Waterstanden stijgen een beetje; opnieuw een droge week
Aan de langdurige droogte is een einde gekomen, maar veel regen is er niet gevallen en de komende week herstelt de hoge druk zich en wordt het opnieuw droog. Voorlopig ziet het er echter niet naar uit dat de droge weer opnieuw wekenlang aanhoudt. De regenval zorgt nu voor een beperkte stijging van de rivieren. In dit bericht leest u hoeveel het waterpeil omhoog gaat en hoe lang de stijgende lijn aanhoudt.
In het achtergrondverhaal in het tweede deel van dit bericht besteed ik aandacht aan het binnendringen van het zoute zeewater in het Benedenrivierengebied, wat de afgelopen weken, dankzij de gestaag dalende Rijnafvoer en het rustige weer, erg goed te volgen was.

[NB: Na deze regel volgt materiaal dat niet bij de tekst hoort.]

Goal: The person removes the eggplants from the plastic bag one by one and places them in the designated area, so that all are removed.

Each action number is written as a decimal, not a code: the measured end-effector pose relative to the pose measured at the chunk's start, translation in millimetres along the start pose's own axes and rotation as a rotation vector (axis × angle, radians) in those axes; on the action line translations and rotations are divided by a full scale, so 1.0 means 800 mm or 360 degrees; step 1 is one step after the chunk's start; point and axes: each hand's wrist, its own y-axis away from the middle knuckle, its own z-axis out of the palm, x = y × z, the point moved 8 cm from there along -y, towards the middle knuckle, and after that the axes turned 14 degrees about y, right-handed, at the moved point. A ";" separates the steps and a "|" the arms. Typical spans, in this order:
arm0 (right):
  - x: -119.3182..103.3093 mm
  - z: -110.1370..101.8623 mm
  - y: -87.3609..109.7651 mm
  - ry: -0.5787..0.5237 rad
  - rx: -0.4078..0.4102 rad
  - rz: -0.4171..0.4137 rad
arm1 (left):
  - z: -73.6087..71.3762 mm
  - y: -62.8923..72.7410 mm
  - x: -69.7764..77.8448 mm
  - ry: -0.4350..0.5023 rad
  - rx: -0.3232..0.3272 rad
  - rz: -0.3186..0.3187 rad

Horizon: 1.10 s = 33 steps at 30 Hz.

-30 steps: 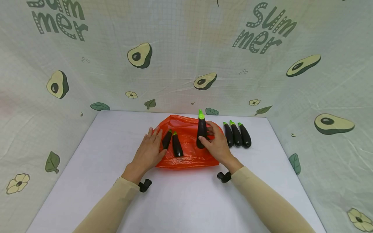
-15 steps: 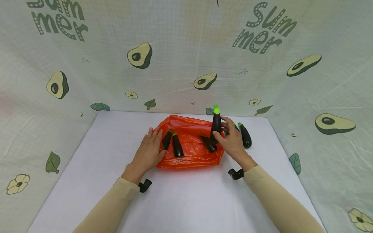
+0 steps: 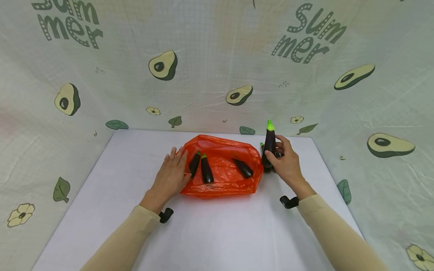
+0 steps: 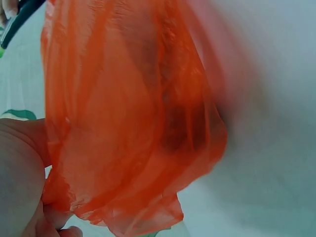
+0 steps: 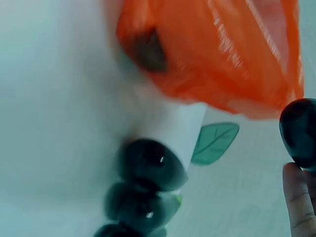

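My right hand (image 3: 288,162) holds an eggplant (image 3: 269,145) upright, bright green stem up, between thumb and fingers. It is raised in front of a row of three eggplants (image 5: 150,165) lying on the table, mostly hidden behind it in the head view. An orange plastic bag (image 3: 223,188) lies with its mouth spread. Inside it are two eggplants (image 3: 207,170) at the left and one eggplant (image 3: 243,168) at the right. With fingers straight, my left hand (image 3: 169,175) rests on the bag's left edge. In the left wrist view, the bag hides part of that hand.
All of this is on a white table (image 3: 217,233). A cloth backdrop (image 3: 200,109) printed with avocados, leaves and flowers stands along the table's back and sides. Black camera mounts (image 3: 289,202) stick out at both wrists.
My right hand has carried the eggplant rightward, from over the bag to in front of the row. The eggplant at the bag's right side has come into view. My left hand has barely moved.
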 end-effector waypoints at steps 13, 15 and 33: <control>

Hogedruk herstelt zich snel
Het natte intermezzo heeft niet lang geduurd. Voor het eerst sinds medio maart maakten de hogedrukgebieden even plaats en konden lagedrukgebieden met wisselvallig weer Nederland en de stroomgebieden van Rijn en Maas bereiken. Bijna dagelijks viel er wel regen, maar grote hoeveelheden vielen nergens. In Nederland viel op de meeste plaatsen zo'n 2 tot 3 cm regen, wat welkom is op de droge bodem. Er waren echter ook gebieden in het midden en oosten van het land waar maar 1 cm viel en dat is zeker niet voldoende om het grondwater aan te vullen op de plaatsen waar dat de afgelopen weken al te ver was gedaald.

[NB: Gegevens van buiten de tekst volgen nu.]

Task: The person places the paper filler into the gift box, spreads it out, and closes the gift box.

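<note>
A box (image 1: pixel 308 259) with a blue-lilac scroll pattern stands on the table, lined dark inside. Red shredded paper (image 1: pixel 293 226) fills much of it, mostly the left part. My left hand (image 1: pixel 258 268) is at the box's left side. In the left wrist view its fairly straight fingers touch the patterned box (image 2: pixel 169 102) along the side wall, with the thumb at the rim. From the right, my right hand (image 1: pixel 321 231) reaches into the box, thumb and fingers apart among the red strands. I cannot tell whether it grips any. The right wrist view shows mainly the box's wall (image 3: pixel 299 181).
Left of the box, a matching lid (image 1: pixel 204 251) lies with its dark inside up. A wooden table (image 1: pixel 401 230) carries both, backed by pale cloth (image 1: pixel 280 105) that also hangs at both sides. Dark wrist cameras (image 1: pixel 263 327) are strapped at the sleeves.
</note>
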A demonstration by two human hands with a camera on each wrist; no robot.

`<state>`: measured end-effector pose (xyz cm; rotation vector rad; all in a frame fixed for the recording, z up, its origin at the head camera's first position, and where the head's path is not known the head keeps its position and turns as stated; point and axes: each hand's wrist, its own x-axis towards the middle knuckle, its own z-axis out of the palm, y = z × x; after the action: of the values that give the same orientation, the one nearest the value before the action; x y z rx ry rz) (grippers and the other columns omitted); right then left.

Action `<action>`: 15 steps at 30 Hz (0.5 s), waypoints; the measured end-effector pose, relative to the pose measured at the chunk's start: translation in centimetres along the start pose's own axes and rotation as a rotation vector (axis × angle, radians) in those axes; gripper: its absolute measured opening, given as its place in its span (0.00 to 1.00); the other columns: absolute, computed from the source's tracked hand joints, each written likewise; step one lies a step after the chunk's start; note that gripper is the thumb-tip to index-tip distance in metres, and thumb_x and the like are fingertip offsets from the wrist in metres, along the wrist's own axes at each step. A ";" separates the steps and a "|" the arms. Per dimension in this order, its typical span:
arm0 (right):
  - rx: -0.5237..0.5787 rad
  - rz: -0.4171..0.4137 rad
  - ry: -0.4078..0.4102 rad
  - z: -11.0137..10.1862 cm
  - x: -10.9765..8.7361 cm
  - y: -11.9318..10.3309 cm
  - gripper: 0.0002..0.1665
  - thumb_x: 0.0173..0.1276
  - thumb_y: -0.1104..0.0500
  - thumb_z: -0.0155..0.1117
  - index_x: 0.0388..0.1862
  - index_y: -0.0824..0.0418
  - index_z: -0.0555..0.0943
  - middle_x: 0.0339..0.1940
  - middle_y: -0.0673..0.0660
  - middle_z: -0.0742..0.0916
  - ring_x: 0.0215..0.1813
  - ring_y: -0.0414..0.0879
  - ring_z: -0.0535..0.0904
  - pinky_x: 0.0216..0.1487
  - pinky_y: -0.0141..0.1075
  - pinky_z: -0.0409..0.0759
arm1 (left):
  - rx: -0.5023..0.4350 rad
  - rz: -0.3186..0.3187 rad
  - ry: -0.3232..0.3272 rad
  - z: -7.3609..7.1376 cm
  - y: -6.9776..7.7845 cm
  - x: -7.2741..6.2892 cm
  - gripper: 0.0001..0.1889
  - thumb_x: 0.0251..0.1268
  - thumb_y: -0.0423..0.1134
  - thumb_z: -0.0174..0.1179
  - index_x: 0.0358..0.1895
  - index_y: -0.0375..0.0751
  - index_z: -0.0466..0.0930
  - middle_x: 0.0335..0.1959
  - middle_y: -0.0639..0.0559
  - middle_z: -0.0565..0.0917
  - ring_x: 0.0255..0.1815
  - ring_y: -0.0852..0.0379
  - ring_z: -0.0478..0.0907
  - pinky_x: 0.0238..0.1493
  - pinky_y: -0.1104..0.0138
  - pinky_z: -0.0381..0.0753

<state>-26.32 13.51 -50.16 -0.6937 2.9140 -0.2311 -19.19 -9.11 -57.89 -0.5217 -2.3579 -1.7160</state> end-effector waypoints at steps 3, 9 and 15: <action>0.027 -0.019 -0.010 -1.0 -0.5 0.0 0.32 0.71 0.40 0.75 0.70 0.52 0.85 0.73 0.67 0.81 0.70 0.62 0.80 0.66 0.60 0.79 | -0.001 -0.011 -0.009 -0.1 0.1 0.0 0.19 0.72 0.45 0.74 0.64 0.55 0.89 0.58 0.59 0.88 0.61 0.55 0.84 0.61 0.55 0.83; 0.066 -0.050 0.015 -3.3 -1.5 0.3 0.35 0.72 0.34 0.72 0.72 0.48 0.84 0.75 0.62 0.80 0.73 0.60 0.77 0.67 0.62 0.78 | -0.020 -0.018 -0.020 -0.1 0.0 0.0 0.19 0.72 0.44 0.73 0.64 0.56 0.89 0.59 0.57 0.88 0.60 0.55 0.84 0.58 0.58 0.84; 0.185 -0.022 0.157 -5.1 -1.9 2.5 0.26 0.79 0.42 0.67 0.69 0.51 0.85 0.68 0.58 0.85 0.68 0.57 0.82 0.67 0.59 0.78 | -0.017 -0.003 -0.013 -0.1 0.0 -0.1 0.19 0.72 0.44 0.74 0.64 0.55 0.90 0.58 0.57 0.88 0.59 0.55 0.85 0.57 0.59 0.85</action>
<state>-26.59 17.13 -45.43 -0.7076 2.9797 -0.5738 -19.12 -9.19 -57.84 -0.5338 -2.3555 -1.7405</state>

In de landen om ons heen viel ook regen, vaak nog wat meer dan bij ons, vooral op plaatsen waar de lucht tegen gebergten op moet stijgen, zoals de Ardennen of de Vogezen. Rijn en Maas profiteerden van de regenval en zijn inmiddels wat gestegen.
De komende week herstellen de hogedrukgebieden hun heerschappij over onze omgeving. Een gebied nadert vanaf de Atlantische Oceaan en vestigt zich de hele week boven de Noordzee. Vandaag passeert een laatste, zwakke regenzone ten zuiden van Nederland langs en er kan hier mogelijk nog een enkele bui vallen, maar daarna wordt het voor in ieder geval een dag of 5 droog. In Zuid Duitsland en de Alpen kan morgen ook nog wat regen vallen, maar daarna wordt het ook daar droog.
De weermodellen verwachten dat in het komend weekend het hogedrukgebied weer afzwakt en zich opnieuw even terugtrekt, waardoor regenzones vanaf zaterdag het Europese continent op kunnen trekken. Gedurende de periode van zaterdag 9 t/m woensdag 13 mei zou er dan veel regen kunnen vallen in de stroomgebieden. Gewoonlijk zijn de modellen voor een week vooruit al wel redelijk betrouwbaar, maar de situatie lijkt veel op die van enkele weken terug en toen zagen we dat de neerslagsignalen in de latere verwachtingen steeds weer werden weggepoetst.
Op grond van de weersverwachting is de kans dus groot dat het na de komende, droge week opnieuw een periode wat natter wordt, maar gezien de ervaringen van de laatste weken is het de vraag hoe betrouwbaar die verwachting is. Het zijn voorlopig vooral de hogedrukgebieden die het weer bepalen en het blijft afwachten of er in de overgang van het ene naar het volgende hogedrukgebied, dat volgend weekend plaats vindt, even ruimte is voor een periode met meer neerslag.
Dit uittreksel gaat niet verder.